Os Termos de Referência para o ordenamento das travessias urbanas de Rio do Sul e de Pouso Redondo tramitam no DNIT desde 2008 e aguardam aprovação em Brasília. “A aprovação garante a abertura de licitação para a contratação dos projetos”, enfatizou Marques. Com os projetos definidos, é aberta então a licitação para a contratação das empresas que efetuarão as obras. O supervisor advertiu ainda que o DNIT possui os recursos necessários para a elaboração dos projetos, mas é necessário o empenho político junto ao órgão para que sejam encaminhados como prioridade.

As intervenções na travessia urbana de Rio do Sul devem incluir 12 quilômetros entre os bairros Cobras e Jardim Alexander. A obra promete resolver conflitos em trevos de acesso, marginais e rotatórias.

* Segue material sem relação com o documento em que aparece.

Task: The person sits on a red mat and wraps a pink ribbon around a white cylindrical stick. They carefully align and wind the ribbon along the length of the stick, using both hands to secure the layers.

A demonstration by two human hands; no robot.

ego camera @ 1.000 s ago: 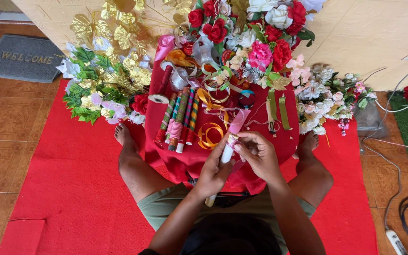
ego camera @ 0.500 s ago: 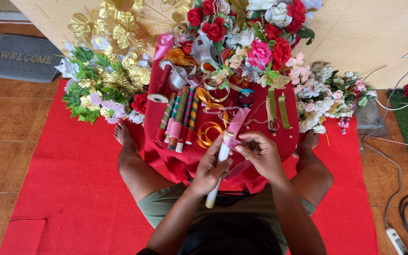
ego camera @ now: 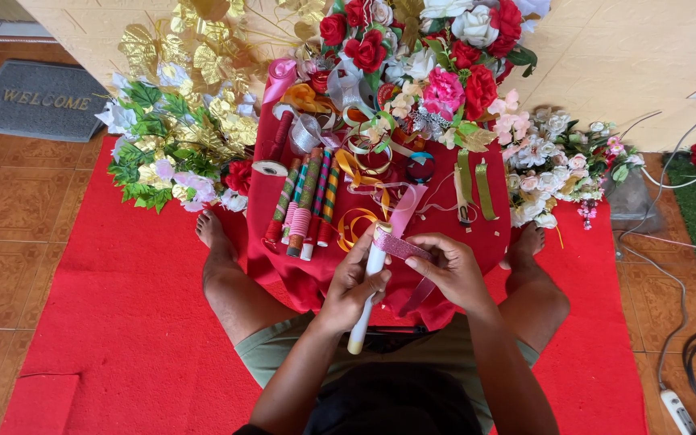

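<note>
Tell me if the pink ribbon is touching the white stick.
Touching. The head view shows the pink ribbon lying across the top of the white stick, held there by the left hand and right hand.

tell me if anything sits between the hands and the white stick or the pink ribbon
Nothing visible does. The left hand already grips the white stick, and the right hand pinches the pink ribbon against the stick's top end. The ribbon rolls and flowers lie farther away on the red cloth.

The right hand (ego camera: 453, 270) has drawn the pink glitter ribbon (ego camera: 400, 244) across the white stick's (ego camera: 366, 294) top.
</note>
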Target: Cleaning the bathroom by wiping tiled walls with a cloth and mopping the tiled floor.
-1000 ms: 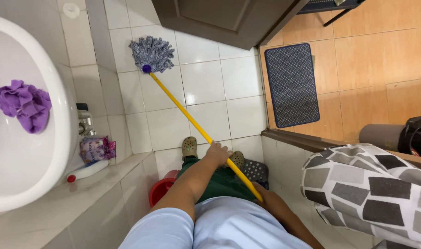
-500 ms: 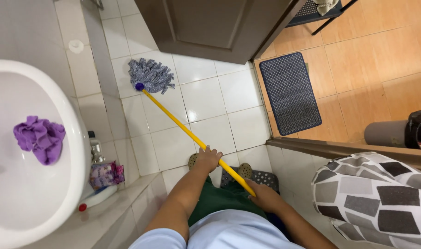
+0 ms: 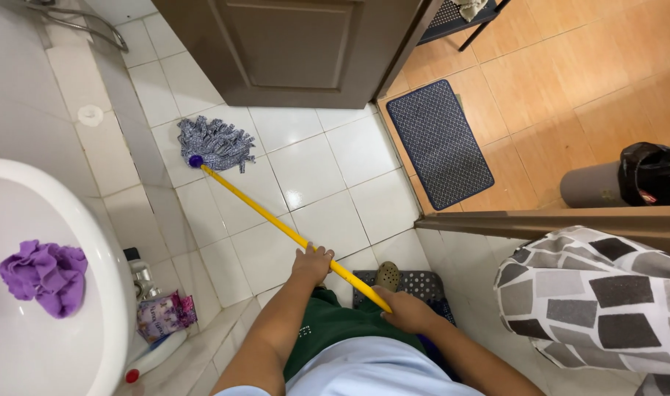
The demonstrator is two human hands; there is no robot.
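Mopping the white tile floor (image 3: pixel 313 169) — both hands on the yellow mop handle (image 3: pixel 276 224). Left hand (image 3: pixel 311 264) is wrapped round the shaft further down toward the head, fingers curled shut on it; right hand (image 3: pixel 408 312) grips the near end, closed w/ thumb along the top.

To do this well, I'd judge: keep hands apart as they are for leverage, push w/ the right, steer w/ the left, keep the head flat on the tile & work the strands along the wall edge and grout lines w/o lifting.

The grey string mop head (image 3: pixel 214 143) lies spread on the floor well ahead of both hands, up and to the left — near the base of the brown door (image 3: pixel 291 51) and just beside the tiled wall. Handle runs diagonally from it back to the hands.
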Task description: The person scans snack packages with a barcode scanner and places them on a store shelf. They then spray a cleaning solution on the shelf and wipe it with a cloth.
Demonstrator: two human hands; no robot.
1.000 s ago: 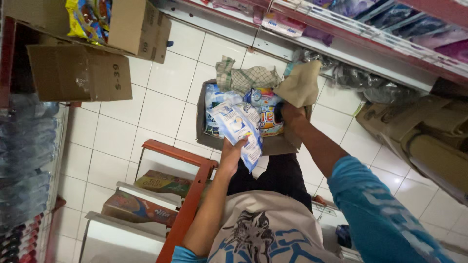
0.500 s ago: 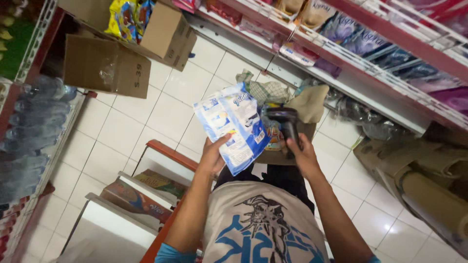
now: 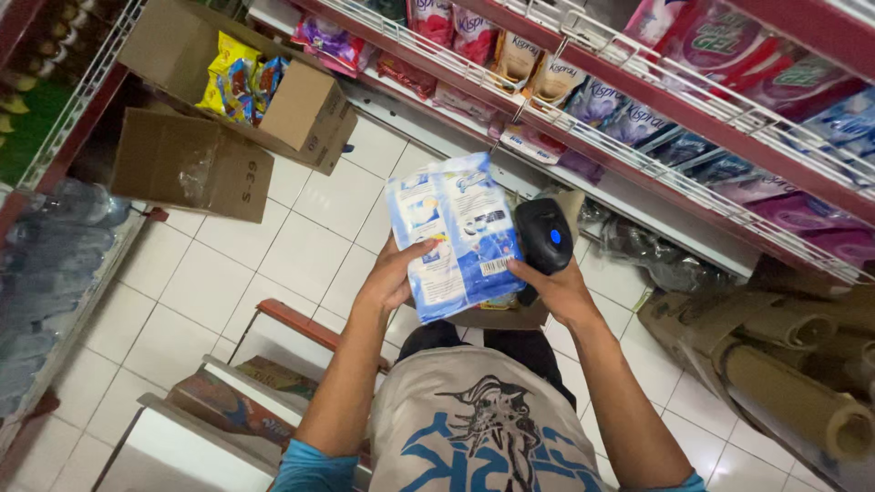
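Soft blue-and-white pouch, held at chest height above the open carton.
Light, limp, slick film; left hand clasps its left edge, right hand grips a black scanner beside its right edge.

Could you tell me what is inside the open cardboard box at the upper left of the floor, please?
The open cardboard box holds bright yellow and blue snack packets, visible at its open end. How far back they go cannot be seen; the box walls cover the rest.
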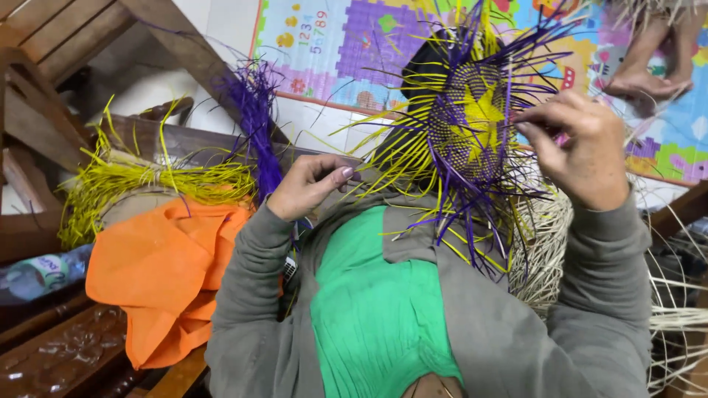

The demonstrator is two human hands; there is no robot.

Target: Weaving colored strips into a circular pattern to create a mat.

Já a definição dos locais de construção das passarelas de pedestres será de responsabilidade do município, podendo ser feita por meio de audiências públicas. “Também prometi ao prefeito que concluiria as novas alças de ligação com o elevado de Rio do Sul, o que não entrou no termo inicial”.

Lombadas eletrônicas e balanças

A rodovia deve ganhar novas lombadas eletrônicas nas próximas semanas. Até onze podem ser instaladas, das quais, duas, estão previstas para a travessia urbana de Rio do Sul. “Estamos aguardando a apresentação da empresa, que já foi contratada e possui a ordem de serviço”. Segundo Marques, o objetivo é percorrer toda a rodovia para identificar os trechos prioritários, que podem ser diferentes dos indicados inicialmente. Uma delas será instalada próximo ao Pólo Têxtil, local onde ocorreram quatro mortes nos últimos três meses.

O DNIT também avalia o retorno dos postos de pesagem para coibir o excesso de peso transportado na 470. Os equipamentos devem ser instalados em Ilhota, Lontras e na Serra Catarinense. “A balança de Lontras deve entrar em breve em processo de licitação”, informou o supervisor.

Duplicação da rodovia e adequação de capacidade

A reunião encerrou com questionamentos sobre o processo de duplicação da rodovia. Marques informou que mais de 4 mil contêineres passam por dia pela 470, o que representa 40% das exportações do estado. Do total, 30% de todo o tráfego da rodovia é comercial. “A BR-470 está asfixiada e defendemos que a construção de terceiras faixas daria um fôlego, reduzindo também o tempo de percurso”. A obra, de custo baixo, levaria cerca de seis meses para ser concluída. O DNIT deve elaborar o Termo de Referência para viabilizar o projeto.

“Pelo que compreendemos da conversa de hoje e da semana passada em Florianópolis, os projetos para a duplicação de Navegantes a Indaial não devem ser concluídos até agosto, como era meta do DNIT”, comentou o presidente da ACIRS, Ciro José Cerutti.

O objetivo da reunião foi unir as entidades em um discurso único. “Vamos acompanhar os trâmites burocráticos dos Termos de Referência, dos projetos e vamos articular junto aos deputados e representantes políticos em Brasília para tornar as melhorias realidade”, finalizou Cerutti.